**Task to carry out**
Below are records to repeat exactly; do not include any pictures.

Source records
++++++++

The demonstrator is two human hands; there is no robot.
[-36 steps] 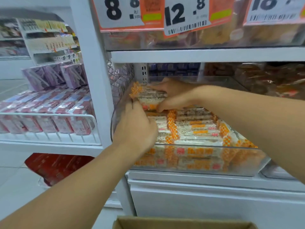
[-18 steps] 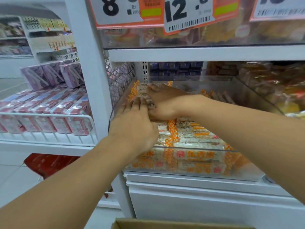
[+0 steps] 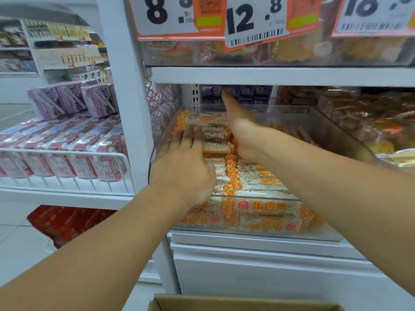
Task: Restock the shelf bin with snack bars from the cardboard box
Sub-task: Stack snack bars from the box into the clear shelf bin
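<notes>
Two hands inside the clear plastic shelf bin [image 3: 332, 236], both over the left column of snack bars [image 3: 267, 207]. Left hand [image 3: 186, 167] palm down, fingers straight and spread, fingertips [image 3: 187, 135] pressing on the near edge of the topmost snack bar [image 3: 202, 120] at the back of the stack; nothing grasped. Right hand [image 3: 241, 131] just right of it, turned on edge with the thumb side up, fingers stretched toward the back of the bin and blurred, heel against the bars between the two columns; released, flat, holding nothing. More bars stacked in rows below and to the right of both hands, clear wrappers with orange-and-white checked ends, some with orange lettering facing the front wall of the bin. Beyond the right fingertips, dark blue packets [image 3: 242, 93] at the back of the shelf. Well below the wrists, at the bottom edge of the view, the open rim of the cardboard box [image 3: 244, 303]; contents out of sight. Above the hands, large price tags [image 3: 253, 21] reading 8, 12 and 18 with orange labels. Left of the left hand, past the white upright [image 3: 125, 108], pink cartons [image 3: 67, 153] behind a white wire rail and purple cartons [image 3: 74, 99] behind them. Right of the right forearm, a neighbouring bin of brown wrapped snacks [image 3: 370, 122].
</notes>
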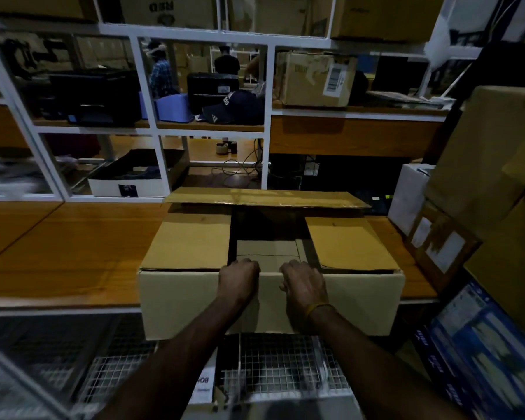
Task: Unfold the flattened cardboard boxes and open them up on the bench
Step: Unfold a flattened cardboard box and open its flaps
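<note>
Setting: dim storeroom; wooden bench (73, 253) running side to side, white shelf frame (152, 86) rising behind it.
Box: cardboard box (270, 301) standing opened up on the near edge of the bench, front wall hanging slightly past that edge.
Flaps: left flap (188, 244) and right flap (349, 244) of the box folded inward and lying roughly flat; back flap (267, 197) tilted up and away at the far side; dark gap between the side flaps, showing the box floor.
Left hand: left hand (238, 278) hooked over the top front edge of the box, left of centre, fingers curled down inside and clamped on the front wall.
Right hand: right hand (305, 286) gripping the same front edge just right of centre, fingers curled over the rim; yellow band (315, 308) on the wrist.
Spacing: hands near each other, not touching, with a strip of front wall between them.
Right of the box: stacked brown cartons (482, 165) and a white carton (409, 195) against them; blue printed carton (482, 344) lower and nearer.
Behind the box: shelf bays holding a dark cap (225, 109), a blue tub (173, 109), a black printer-like machine (94, 95), and a carton with a barcode label (315, 78).
Below the box: white wire mesh (285, 368) under the bench edge.
Far background: people partly seen through the shelf, blurred.
</note>
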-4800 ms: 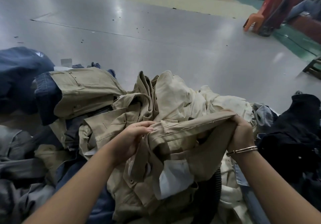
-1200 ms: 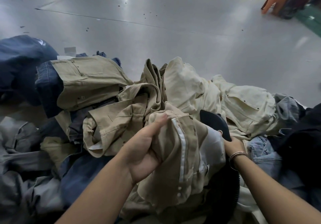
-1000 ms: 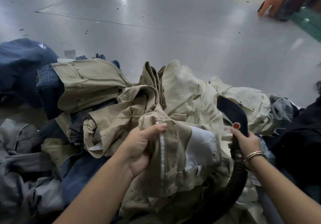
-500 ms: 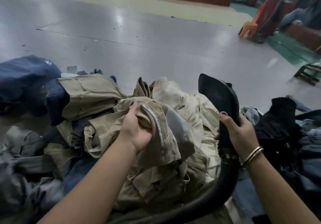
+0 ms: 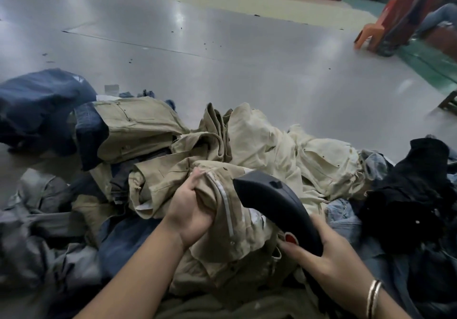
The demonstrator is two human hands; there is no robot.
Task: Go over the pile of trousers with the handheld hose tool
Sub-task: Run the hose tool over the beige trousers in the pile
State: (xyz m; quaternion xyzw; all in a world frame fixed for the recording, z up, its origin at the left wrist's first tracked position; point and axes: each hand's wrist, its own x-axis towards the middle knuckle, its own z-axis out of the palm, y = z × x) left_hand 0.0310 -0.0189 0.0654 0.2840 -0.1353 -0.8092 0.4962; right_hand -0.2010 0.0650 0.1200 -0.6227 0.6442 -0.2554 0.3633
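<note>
Trousers [image 5: 222, 160] in khaki, cream, denim and black lie heaped across a grey floor [image 5: 222, 46], and we kneel over the near side of the heap with both hands at work. Our left hand [image 5: 191, 213] bunches a fold of one khaki pair [image 5: 230, 232] in curled fingers, lifting it clear of the rest, while our right hand [image 5: 319, 252] wraps round the handle of the black hose tool [image 5: 274, 205], thumb just beside its red button [image 5: 290, 238]; the tool's nose sits close against the held cloth, though we cannot tell whether it touches. The risks, as we judge them: the loose fold could slip from the left hand and bury the nozzle, or our left fingers, so near the head, could catch whatever it puts out. The hose, trailing down out of sight, might snag on the clothes. No bin, basket or box shows anywhere; nothing holds the trousers but the floor.
</note>
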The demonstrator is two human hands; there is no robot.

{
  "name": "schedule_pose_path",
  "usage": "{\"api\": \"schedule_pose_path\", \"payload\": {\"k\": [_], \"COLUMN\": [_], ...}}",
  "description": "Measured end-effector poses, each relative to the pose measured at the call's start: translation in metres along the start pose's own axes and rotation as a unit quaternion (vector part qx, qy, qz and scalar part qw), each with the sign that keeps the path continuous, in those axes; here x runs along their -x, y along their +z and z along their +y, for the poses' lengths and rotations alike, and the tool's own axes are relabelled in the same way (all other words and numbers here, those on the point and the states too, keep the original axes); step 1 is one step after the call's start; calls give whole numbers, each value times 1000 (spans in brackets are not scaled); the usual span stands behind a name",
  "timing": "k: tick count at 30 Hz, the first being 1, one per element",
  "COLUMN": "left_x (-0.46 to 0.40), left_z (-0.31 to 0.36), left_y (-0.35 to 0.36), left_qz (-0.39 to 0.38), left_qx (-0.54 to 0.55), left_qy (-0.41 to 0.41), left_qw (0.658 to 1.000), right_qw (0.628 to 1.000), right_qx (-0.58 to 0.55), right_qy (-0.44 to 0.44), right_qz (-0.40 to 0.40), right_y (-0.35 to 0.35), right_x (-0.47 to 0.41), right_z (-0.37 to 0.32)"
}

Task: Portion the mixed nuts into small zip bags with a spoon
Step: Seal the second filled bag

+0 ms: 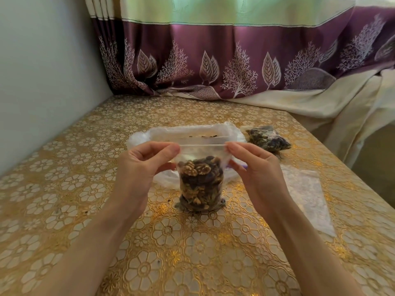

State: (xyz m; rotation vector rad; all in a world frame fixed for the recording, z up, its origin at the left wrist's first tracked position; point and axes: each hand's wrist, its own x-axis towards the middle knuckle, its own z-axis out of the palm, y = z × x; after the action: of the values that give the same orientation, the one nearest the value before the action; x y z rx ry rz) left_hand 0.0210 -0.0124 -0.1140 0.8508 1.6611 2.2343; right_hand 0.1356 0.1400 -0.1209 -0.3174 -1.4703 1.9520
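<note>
A small clear zip bag stands upright on the table, filled about two thirds with walnuts and dark nuts. My left hand pinches the left end of its zip strip. My right hand pinches the right end, and the strip is stretched straight between them. Behind the bag lies a large crumpled clear plastic bag with a few dark bits showing inside. A purple piece, perhaps the spoon's handle, peeks out behind my right hand.
A filled zip bag of nuts lies at the back right. Empty clear zip bags lie flat to the right. The table has a gold floral cover. A wall runs along the left, a purple curtain behind, and the table's edge falls away at right.
</note>
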Motion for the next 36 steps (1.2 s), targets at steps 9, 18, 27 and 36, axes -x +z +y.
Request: {"api": "schedule_pose_path", "payload": {"k": [9,18,27,36], "left_x": [2,3,3,4], "left_z": [-2,2,4,3], "left_y": [2,1,1,5], "left_qz": [-36,-57,-83,-79], "left_qx": [-162,-168,-182,-208], "left_qy": [82,97,131,133], "left_qw": [983,979,971,966], "right_qw": [985,981,959,952], "right_qx": [143,154,224,241], "right_qy": [-93,-112,-165,-181], "right_qz": [-29,-47,-58,-59], "right_y": [0,1,6,9], "right_x": [2,1,6,6], "right_z": [2,3,-3,-4]}}
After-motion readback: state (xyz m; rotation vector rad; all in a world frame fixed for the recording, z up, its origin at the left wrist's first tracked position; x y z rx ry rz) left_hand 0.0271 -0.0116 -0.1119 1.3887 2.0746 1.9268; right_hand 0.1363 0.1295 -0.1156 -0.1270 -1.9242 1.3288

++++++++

**Task response**
The demonstrator is two human hands; there is no robot.
[-36 steps] 
[-18 steps] 
[+0 steps] 
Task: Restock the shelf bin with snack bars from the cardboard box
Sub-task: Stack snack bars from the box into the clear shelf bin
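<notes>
Two hands inside the clear plastic shelf bin [image 3: 332, 236], both over the left column of snack bars [image 3: 267, 207]. Left hand [image 3: 186, 167] palm down, fingers straight and spread, fingertips [image 3: 187, 135] pressing on the near edge of the topmost snack bar [image 3: 202, 120] at the back of the stack; nothing grasped. Right hand [image 3: 241, 131] just right of it, turned on edge with the thumb side up, fingers stretched toward the back of the bin and blurred, heel against the bars between the two columns; released, flat, holding nothing. More bars stacked in rows below and to the right of both hands, clear wrappers with orange-and-white checked ends, some with orange lettering facing the front wall of the bin. Beyond the right fingertips, dark blue packets [image 3: 242, 93] at the back of the shelf. Well below the wrists, at the bottom edge of the view, the open rim of the cardboard box [image 3: 244, 303]; contents out of sight. Above the hands, large price tags [image 3: 253, 21] reading 8, 12 and 18 with orange labels. Left of the left hand, past the white upright [image 3: 125, 108], pink cartons [image 3: 67, 153] behind a white wire rail and purple cartons [image 3: 74, 99] behind them. Right of the right forearm, a neighbouring bin of brown wrapped snacks [image 3: 370, 122].
</notes>
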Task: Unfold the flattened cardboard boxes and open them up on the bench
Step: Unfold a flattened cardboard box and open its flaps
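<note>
Setting: dim storeroom; wooden bench (73, 253) running side to side, white shelf frame (152, 86) rising behind it.
Box: cardboard box (270, 301) standing opened up on the near edge of the bench, front wall hanging slightly past that edge.
Flaps: left flap (188, 244) and right flap (349, 244) of the box folded inward and lying roughly flat; back flap (267, 197) tilted up and away at the far side; dark gap between the side flaps, showing the box floor.
Left hand: left hand (238, 278) hooked over the top front edge of the box, left of centre, fingers curled down inside and clamped on the front wall.
Right hand: right hand (305, 286) gripping the same front edge just right of centre, fingers curled over the rim; yellow band (315, 308) on the wrist.
Spacing: hands near each other, not touching, with a strip of front wall between them.
Right of the box: stacked brown cartons (482, 165) and a white carton (409, 195) against them; blue printed carton (482, 344) lower and nearer.
Behind the box: shelf bays holding a dark cap (225, 109), a blue tub (173, 109), a black printer-like machine (94, 95), and a carton with a barcode label (315, 78).
Below the box: white wire mesh (285, 368) under the bench edge.
Far background: people partly seen through the shelf, blurred.
</note>
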-4800 ms: 
-1200 ms: 
-1000 ms: 
-500 ms: 
+0 ms: 
The demonstrator is two human hands; there is no robot.
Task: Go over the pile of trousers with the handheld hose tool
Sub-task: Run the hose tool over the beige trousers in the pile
State: (xyz m; quaternion xyzw; all in a world frame fixed for the recording, z up, its origin at the left wrist's first tracked position; point and axes: each hand's wrist, its own x-axis towards the middle knuckle, its own z-axis out of the palm, y = z × x) left_hand 0.0310 -0.0189 0.0654 0.2840 -0.1353 -0.8092 0.4962; right_hand -0.2010 0.0650 0.1200 -0.6227 0.6442 -0.2554 0.3633
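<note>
Trousers [image 5: 222, 160] in khaki, cream, denim and black lie heaped across a grey floor [image 5: 222, 46], and we kneel over the near side of the heap with both hands at work. Our left hand [image 5: 191, 213] bunches a fold of one khaki pair [image 5: 230, 232] in curled fingers, lifting it clear of the rest, while our right hand [image 5: 319, 252] wraps round the handle of the black hose tool [image 5: 274, 205], thumb just beside its red button [image 5: 290, 238]; the tool's nose sits close against the held cloth, though we cannot tell whether it touches. The risks, as we judge them: the loose fold could slip from the left hand and bury the nozzle, or our left fingers, so near the head, could catch whatever it puts out. The hose, trailing down out of sight, might snag on the clothes. No bin, basket or box shows anywhere; nothing holds the trousers but the floor.
</note>
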The demonstrator is two human hands; there is no robot.

{
  "name": "schedule_pose_path",
  "usage": "{\"api\": \"schedule_pose_path\", \"payload\": {\"k\": [_], \"COLUMN\": [_], ...}}",
  "description": "Measured end-effector poses, each relative to the pose measured at the call's start: translation in metres along the start pose's own axes and rotation as a unit quaternion (vector part qx, qy, qz and scalar part qw), each with the sign that keeps the path continuous, in those axes; here x runs along their -x, y along their +z and z along their +y, for the poses' lengths and rotations alike, and the tool's own axes are relabelled in the same way (all other words and numbers here, those on the point and the states too, keep the original axes); step 1 is one step after the call's start; calls give whole numbers, each value times 1000 (spans in brackets are not scaled); the usual span stands behind a name",
  "timing": "k: tick count at 30 Hz, the first being 1, one per element",
  "COLUMN": "left_x (-0.46 to 0.40), left_z (-0.31 to 0.36), left_y (-0.35 to 0.36), left_qz (-0.39 to 0.38), left_qx (-0.54 to 0.55), left_qy (-0.41 to 0.41), left_qw (0.658 to 1.000), right_qw (0.628 to 1.000), right_qx (-0.58 to 0.55), right_qy (-0.44 to 0.44), right_qz (-0.40 to 0.40), right_y (-0.35 to 0.35), right_x (-0.47 to 0.41), right_z (-0.37 to 0.32)"
}

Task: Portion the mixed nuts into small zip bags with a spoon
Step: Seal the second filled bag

+0 ms: 

State: (xyz m; rotation vector rad; all in a world frame fixed for the recording, z up, its origin at the left wrist's first tracked position; point and axes: each hand's wrist, its own x-axis towards the middle knuckle, its own z-axis out of the palm, y = z × x; after the action: of the values that give the same orientation, the one nearest the value before the action; x y z rx ry rz) left_hand 0.0210 -0.0124 -0.1140 0.8508 1.6611 2.2343; right_hand 0.1356 0.1400 -0.1209 -0.3174 -1.4703 1.9520
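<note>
A small clear zip bag stands upright on the table, filled about two thirds with walnuts and dark nuts. My left hand pinches the left end of its zip strip. My right hand pinches the right end, and the strip is stretched straight between them. Behind the bag lies a large crumpled clear plastic bag with a few dark bits showing inside. A purple piece, perhaps the spoon's handle, peeks out behind my right hand.
A filled zip bag of nuts lies at the back right. Empty clear zip bags lie flat to the right. The table has a gold floral cover. A wall runs along the left, a purple curtain behind, and the table's edge falls away at right.
</note>
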Motion for the next 36 steps (1.2 s), targets at steps 9, 18, 27 and 36, axes -x +z +y.
Request: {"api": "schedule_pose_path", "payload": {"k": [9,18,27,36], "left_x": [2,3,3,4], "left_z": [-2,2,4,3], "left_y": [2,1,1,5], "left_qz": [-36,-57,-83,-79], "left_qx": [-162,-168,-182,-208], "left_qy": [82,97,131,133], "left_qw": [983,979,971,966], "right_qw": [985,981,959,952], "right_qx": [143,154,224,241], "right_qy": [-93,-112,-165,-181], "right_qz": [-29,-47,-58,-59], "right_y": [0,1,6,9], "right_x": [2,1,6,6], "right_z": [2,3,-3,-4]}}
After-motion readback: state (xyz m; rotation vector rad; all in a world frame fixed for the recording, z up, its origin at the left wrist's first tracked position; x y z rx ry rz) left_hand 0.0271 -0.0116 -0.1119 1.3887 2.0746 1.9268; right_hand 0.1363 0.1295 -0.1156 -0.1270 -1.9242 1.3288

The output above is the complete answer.